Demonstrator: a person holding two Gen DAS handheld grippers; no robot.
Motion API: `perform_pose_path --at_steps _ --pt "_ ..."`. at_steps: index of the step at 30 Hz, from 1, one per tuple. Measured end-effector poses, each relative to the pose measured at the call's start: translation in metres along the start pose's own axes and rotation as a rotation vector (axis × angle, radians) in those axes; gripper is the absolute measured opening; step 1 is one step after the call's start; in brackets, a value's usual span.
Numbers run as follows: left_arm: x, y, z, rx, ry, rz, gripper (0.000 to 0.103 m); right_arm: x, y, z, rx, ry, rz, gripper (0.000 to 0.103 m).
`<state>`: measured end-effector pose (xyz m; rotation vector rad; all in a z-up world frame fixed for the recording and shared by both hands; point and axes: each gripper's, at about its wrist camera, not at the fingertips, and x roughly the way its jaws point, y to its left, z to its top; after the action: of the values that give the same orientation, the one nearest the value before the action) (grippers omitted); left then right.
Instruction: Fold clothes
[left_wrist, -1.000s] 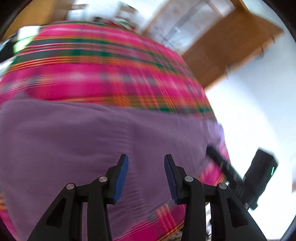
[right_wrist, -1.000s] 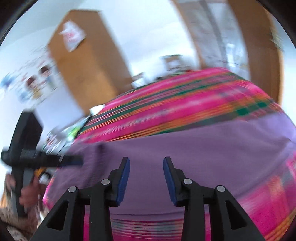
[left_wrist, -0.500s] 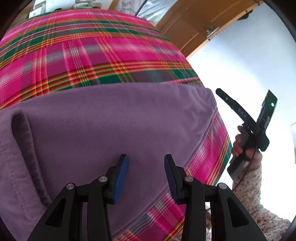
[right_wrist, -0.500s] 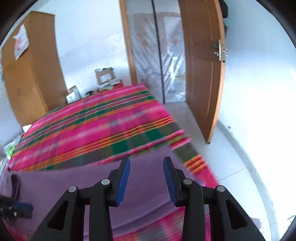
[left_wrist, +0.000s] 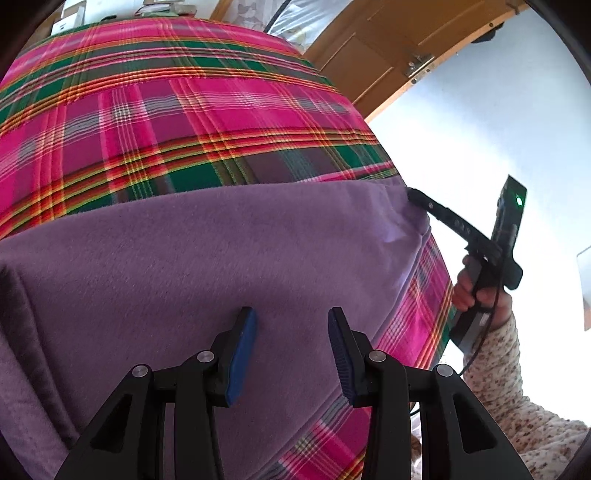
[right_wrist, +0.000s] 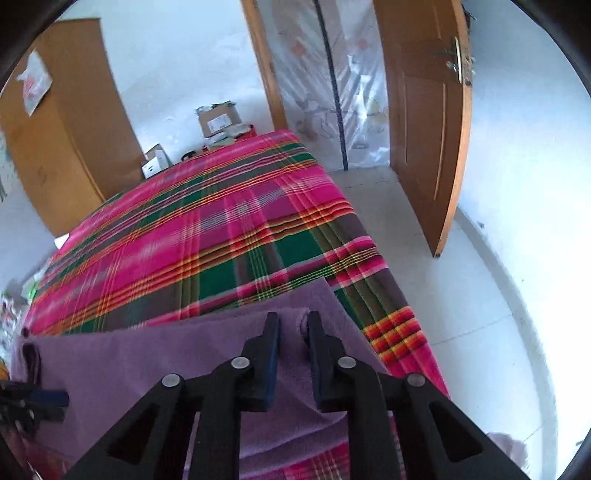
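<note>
A purple fleece garment (left_wrist: 207, 258) lies spread flat on the near part of a bed with a pink and green plaid sheet (left_wrist: 192, 110). My left gripper (left_wrist: 291, 325) hovers open over the garment's near edge, nothing between its blue pads. My right gripper (right_wrist: 293, 321) is at the garment's far right corner (right_wrist: 321, 295); its jaws are closing, with a raised fold of purple cloth pinched between them. In the left wrist view the right gripper's tip (left_wrist: 415, 195) meets that puckered corner. The left gripper (right_wrist: 37, 402) shows at the left edge of the right wrist view.
The bed's right edge drops to a white tiled floor (right_wrist: 480, 295). A wooden door (right_wrist: 424, 129) stands open beyond it. A wooden wardrobe (right_wrist: 62, 129) and cardboard boxes (right_wrist: 218, 118) stand at the far end. A hand in a flowered sleeve (left_wrist: 498, 369) holds the right gripper.
The right gripper swung to the garment's far right corner, dropped onto it, and its jaws narrowed around a fold of cloth. The left gripper shifted over the near edge and stayed open.
</note>
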<state>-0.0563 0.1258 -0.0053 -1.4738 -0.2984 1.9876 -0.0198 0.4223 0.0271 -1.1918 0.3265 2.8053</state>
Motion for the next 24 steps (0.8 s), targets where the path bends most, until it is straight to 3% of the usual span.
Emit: perform_pose_path --at_steps 6,17,20,24 --pt "0.005 0.001 0.005 -0.011 0.0 -0.013 0.042 -0.036 -0.004 -0.017 -0.02 -0.068 0.041 0.011" --pt "0.01 0.003 0.009 -0.029 0.002 -0.031 0.042 -0.055 -0.024 -0.063 -0.008 0.049 0.206 0.016" --pt "0.01 0.003 0.009 -0.035 0.0 -0.036 0.042 -0.058 -0.027 -0.064 -0.004 0.062 0.208 0.016" --pt "0.011 0.001 0.009 -0.025 -0.003 -0.02 0.042 -0.057 -0.037 -0.052 0.063 0.053 0.299 0.019"
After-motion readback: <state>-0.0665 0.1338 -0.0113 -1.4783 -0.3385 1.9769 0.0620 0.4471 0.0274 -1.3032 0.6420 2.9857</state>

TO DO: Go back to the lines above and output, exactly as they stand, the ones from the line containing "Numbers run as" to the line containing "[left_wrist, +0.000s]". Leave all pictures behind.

SOLUTION TO THIS TASK:
Numbers run as follows: left_arm: x, y, z, rx, ry, rz, gripper (0.000 to 0.103 m); right_arm: x, y, z, rx, ry, rz, gripper (0.000 to 0.103 m).
`<state>`: measured end-effector pose (xyz m; rotation vector rad; all in a z-up world frame fixed for the recording and shared by both hands; point and axes: each gripper's, at about its wrist camera, not at the fingertips, and x roughly the way its jaws point, y to its left, z to its top; after the action: of the values that give the same orientation, the one nearest the value before the action) (grippers omitted); left then right.
Instruction: Fold clothes
[left_wrist, -1.000s] 
[right_wrist, -1.000s] 
[left_wrist, -0.500s] 
[right_wrist, -0.500s] 
[left_wrist, +0.000s] 

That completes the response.